* **WHAT TO WORK ON**
Strip out the pictures and output each remaining line of the data word for word.

─── RAW DATA ───

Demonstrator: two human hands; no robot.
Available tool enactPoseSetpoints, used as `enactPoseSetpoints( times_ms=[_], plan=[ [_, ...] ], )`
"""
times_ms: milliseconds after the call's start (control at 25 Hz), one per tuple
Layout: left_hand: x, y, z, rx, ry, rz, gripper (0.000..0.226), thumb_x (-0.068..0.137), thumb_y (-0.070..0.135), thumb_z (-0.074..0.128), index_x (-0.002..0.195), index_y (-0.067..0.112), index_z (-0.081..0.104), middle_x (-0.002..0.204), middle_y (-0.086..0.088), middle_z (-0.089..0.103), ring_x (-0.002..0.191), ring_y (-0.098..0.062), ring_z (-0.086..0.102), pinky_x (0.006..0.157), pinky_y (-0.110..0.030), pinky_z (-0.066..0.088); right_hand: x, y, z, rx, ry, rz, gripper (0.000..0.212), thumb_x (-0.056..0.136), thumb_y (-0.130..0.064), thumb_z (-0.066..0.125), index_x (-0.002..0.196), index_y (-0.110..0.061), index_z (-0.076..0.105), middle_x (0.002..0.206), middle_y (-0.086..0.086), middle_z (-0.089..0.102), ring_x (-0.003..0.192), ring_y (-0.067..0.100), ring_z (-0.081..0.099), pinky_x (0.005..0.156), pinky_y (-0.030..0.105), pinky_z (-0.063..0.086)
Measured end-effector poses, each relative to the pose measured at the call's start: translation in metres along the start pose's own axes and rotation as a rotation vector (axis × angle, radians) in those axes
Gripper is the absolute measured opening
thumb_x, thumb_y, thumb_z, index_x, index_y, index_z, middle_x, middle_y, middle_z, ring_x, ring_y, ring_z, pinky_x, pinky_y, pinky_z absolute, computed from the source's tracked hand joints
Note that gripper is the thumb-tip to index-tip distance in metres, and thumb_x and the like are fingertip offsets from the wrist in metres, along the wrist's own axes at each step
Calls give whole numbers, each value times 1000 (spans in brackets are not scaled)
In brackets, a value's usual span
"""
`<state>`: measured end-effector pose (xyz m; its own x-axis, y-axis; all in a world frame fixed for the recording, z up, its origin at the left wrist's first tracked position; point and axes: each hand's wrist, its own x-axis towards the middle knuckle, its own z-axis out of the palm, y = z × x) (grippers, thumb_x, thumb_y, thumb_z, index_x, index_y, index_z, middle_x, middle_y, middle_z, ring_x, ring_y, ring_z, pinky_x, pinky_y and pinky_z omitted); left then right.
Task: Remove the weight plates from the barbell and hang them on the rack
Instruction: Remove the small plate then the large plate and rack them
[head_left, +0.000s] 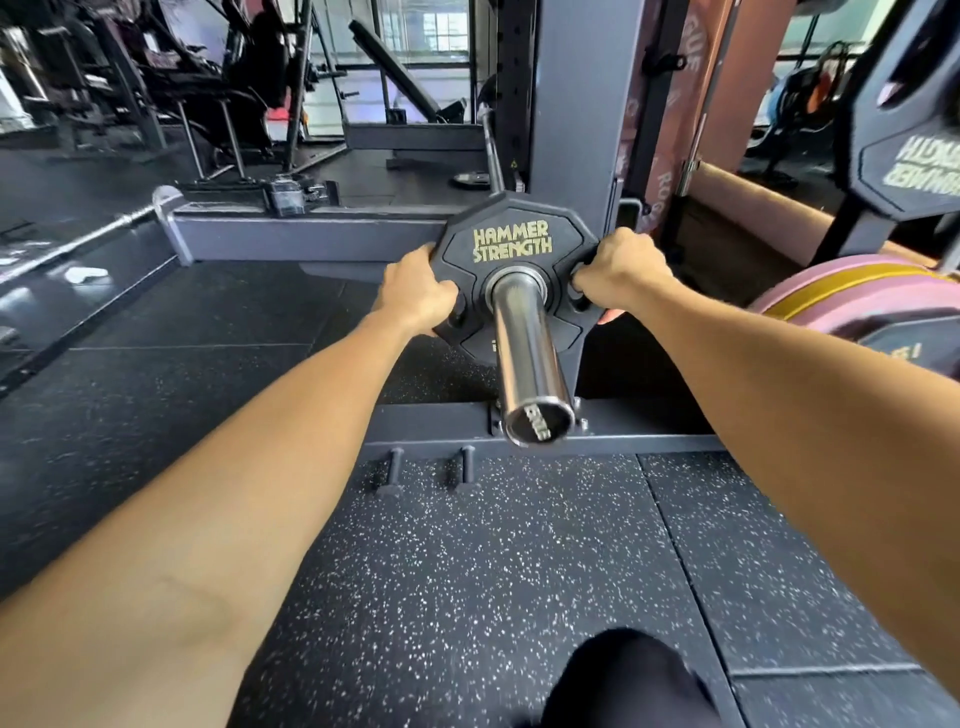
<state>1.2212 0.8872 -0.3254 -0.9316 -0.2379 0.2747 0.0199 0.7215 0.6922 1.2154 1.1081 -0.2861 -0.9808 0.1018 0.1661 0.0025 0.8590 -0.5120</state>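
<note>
A black weight plate (511, 241) with gold "Hammer Strength" lettering sits on the chrome barbell sleeve (527, 358), which points toward me. My left hand (415, 296) grips the plate's left edge, fingers curled into a handle cutout. My right hand (621, 270) grips the right edge the same way. The plate stands upright, far up the sleeve near the grey rack upright (576, 104). Another black plate (906, 150) hangs on the rack at the upper right.
A pink and yellow bumper plate (862, 301) rests low on the right. The rack's base beam (649, 428) crosses the speckled rubber floor (467, 571), with two short pegs (431, 467) on it. My knee (628, 680) shows at the bottom. Benches and machines stand behind.
</note>
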Motion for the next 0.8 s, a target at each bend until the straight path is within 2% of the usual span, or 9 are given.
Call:
enactPoseSetpoints(
  times_ms=[120, 240, 400, 480, 560, 680, 800],
  plan=[
    [-54, 7, -19, 19, -3, 17, 49, 84, 16, 50, 132, 22, 56, 114, -6, 66, 92, -25, 61, 73, -30, 53, -56, 7, -14, 6, 6, -4, 20, 84, -20, 56, 88, -3, 67, 79, 12, 64, 49, 28, 68, 58, 29, 56],
    [-99, 12, -37, 50, -31, 16, 49, 83, 16, 49, 131, 22, 56, 113, -6, 66, 86, -27, 67, 70, -38, 62, -104, 13, -22, 12, 8, 9, 17, 82, -17, 57, 89, -3, 65, 81, 11, 65, 50, 27, 67, 54, 28, 54],
    [-156, 18, -55, 8, -46, 33, 29, 81, 14, 50, 106, 24, 58, 100, -4, 68, 74, -23, 68, 54, -30, 60, -158, 17, -38, 13, -4, 2, 15, 83, -16, 55, 85, -4, 64, 81, 11, 66, 50, 29, 69, 54, 32, 58],
    [-180, 19, -61, 9, -45, 44, 23, 80, 14, 51, 98, 25, 59, 95, -3, 68, 68, -23, 69, 52, -30, 60, -178, 17, -44, -28, 16, -6, 13, 81, -16, 54, 75, -6, 61, 74, 8, 64, 43, 26, 66, 46, 25, 50],
    [-196, 21, -68, 36, -44, 53, 19, 77, 15, 50, 90, 27, 58, 89, 0, 67, 61, -22, 68, 47, -28, 57, -192, 17, -49, -44, 2, -2, 14, 79, -14, 52, 71, -6, 60, 70, 7, 65, 39, 27, 64, 47, 25, 50],
    [-210, 35, -88, 56, -58, 74, 20, 75, 16, 48, 90, 20, 61, 88, -3, 66, 56, -26, 69, 56, -38, 61, -208, 14, -64, -5, -24, -15, 16, 78, -12, 49, 75, -3, 62, 71, 8, 67, 38, 30, 65, 48, 29, 54],
    [-207, 57, -117, 86, -23, 124, 22, 74, 16, 46, 88, 17, 62, 89, -5, 67, 61, -27, 70, 62, -38, 60, -209, -2, -92, 28, 5, -58, 19, 76, -15, 48, 78, -2, 61, 71, 8, 67, 38, 32, 64, 49, 31, 52]
  ],
)
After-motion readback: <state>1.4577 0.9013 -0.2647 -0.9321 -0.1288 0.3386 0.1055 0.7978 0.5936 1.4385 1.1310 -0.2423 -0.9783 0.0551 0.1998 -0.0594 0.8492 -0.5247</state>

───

* **ANSWER SECTION**
Demonstrator: two human hands; no robot.
Available tool enactPoseSetpoints, used as `enactPoseSetpoints( times_ms=[_], plan=[ [_, ...] ], )`
"""
times_ms: milliseconds after the call's start (control at 25 Hz), one per tuple
Layout: left_hand: x, y, z, rx, ry, rz, gripper (0.000..0.226), thumb_x (-0.068..0.137), thumb_y (-0.070..0.135), thumb_z (-0.074..0.128), index_x (-0.002..0.195), index_y (-0.067..0.112), index_z (-0.081..0.104), middle_x (-0.002..0.204), middle_y (-0.086..0.088), middle_z (-0.089..0.103), ring_x (-0.002..0.191), ring_y (-0.098..0.062), ring_z (-0.086..0.102), pinky_x (0.006..0.157), pinky_y (-0.110..0.030), pinky_z (-0.066..0.088); right_hand: x, y, z, rx, ry, rz, gripper (0.000..0.212), thumb_x (-0.056..0.136), thumb_y (-0.130..0.064), thumb_z (-0.066..0.125), index_x (-0.002..0.196), index_y (-0.110..0.061), index_z (-0.076..0.105), middle_x (0.002..0.206), middle_y (-0.086..0.086), middle_z (-0.089..0.102), ring_x (-0.003..0.192), ring_y (-0.067..0.100), ring_z (-0.081..0.099), pinky_x (0.005..0.156), pinky_y (-0.030..0.105), pinky_z (-0.063..0.086)
Measured end-effector poses, each relative to the pose measured at the call's start: translation in metres along the start pose's own axes and rotation as a rotation vector (axis × angle, radians) in those axes
Gripper is the absolute measured opening
thumb_x, thumb_y, thumb_z, index_x, index_y, index_z, middle_x, middle_y, middle_z, ring_x, ring_y, ring_z, pinky_x, pinky_y, pinky_z absolute, computed from the source's tracked hand joints
Note that gripper is the thumb-tip to index-tip distance in metres, and thumb_x and the like are fingertip offsets from the wrist in metres, along the wrist's own axes at each step
Calls give whole numbers, each value times 1000 (spans in brackets are not scaled)
In brackets, a value's usual span
"""
`<state>`: measured end-effector pose (xyz m; its own x-axis, y-axis; all in a world frame fixed for the recording, z up, its origin at the left wrist's first tracked position; point and axes: each hand's wrist, its own x-axis towards the middle knuckle, its own z-axis out of the palm, y = z × x) (grippers, thumb_x, thumb_y, thumb_z, index_x, index_y, index_z, middle_x, middle_y, middle_z, ring_x, ring_y, ring_z, pinky_x, pinky_y and pinky_z omitted); left then right.
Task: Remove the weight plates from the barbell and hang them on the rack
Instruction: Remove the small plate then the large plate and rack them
[head_left, +0.000s] 
<state>1.2212 0.8872 -0.3254 -0.9316 -0.2379 0.2747 0.0199 0.7215 0.6922 1.2154 1.1081 -0.2861 -0.9808 0.1018 0.1661 0.0025 0.8590 -0.5120</state>
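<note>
A black weight plate (511, 241) with gold "Hammer Strength" lettering sits on the chrome barbell sleeve (527, 358), which points toward me. My left hand (415, 296) grips the plate's left edge, fingers curled into a handle cutout. My right hand (621, 270) grips the right edge the same way. The plate stands upright, far up the sleeve near the grey rack upright (576, 104). Another black plate (906, 150) hangs on the rack at the upper right.
A pink and yellow bumper plate (862, 301) rests low on the right. The rack's base beam (649, 428) crosses the speckled rubber floor (467, 571), with two short pegs (431, 467) on it. My knee (628, 680) shows at the bottom. Benches and machines stand behind.
</note>
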Motion for the next 0.8 s, a target at each bend until the straight path is within 2% of the usual span, or 9 are given.
Call:
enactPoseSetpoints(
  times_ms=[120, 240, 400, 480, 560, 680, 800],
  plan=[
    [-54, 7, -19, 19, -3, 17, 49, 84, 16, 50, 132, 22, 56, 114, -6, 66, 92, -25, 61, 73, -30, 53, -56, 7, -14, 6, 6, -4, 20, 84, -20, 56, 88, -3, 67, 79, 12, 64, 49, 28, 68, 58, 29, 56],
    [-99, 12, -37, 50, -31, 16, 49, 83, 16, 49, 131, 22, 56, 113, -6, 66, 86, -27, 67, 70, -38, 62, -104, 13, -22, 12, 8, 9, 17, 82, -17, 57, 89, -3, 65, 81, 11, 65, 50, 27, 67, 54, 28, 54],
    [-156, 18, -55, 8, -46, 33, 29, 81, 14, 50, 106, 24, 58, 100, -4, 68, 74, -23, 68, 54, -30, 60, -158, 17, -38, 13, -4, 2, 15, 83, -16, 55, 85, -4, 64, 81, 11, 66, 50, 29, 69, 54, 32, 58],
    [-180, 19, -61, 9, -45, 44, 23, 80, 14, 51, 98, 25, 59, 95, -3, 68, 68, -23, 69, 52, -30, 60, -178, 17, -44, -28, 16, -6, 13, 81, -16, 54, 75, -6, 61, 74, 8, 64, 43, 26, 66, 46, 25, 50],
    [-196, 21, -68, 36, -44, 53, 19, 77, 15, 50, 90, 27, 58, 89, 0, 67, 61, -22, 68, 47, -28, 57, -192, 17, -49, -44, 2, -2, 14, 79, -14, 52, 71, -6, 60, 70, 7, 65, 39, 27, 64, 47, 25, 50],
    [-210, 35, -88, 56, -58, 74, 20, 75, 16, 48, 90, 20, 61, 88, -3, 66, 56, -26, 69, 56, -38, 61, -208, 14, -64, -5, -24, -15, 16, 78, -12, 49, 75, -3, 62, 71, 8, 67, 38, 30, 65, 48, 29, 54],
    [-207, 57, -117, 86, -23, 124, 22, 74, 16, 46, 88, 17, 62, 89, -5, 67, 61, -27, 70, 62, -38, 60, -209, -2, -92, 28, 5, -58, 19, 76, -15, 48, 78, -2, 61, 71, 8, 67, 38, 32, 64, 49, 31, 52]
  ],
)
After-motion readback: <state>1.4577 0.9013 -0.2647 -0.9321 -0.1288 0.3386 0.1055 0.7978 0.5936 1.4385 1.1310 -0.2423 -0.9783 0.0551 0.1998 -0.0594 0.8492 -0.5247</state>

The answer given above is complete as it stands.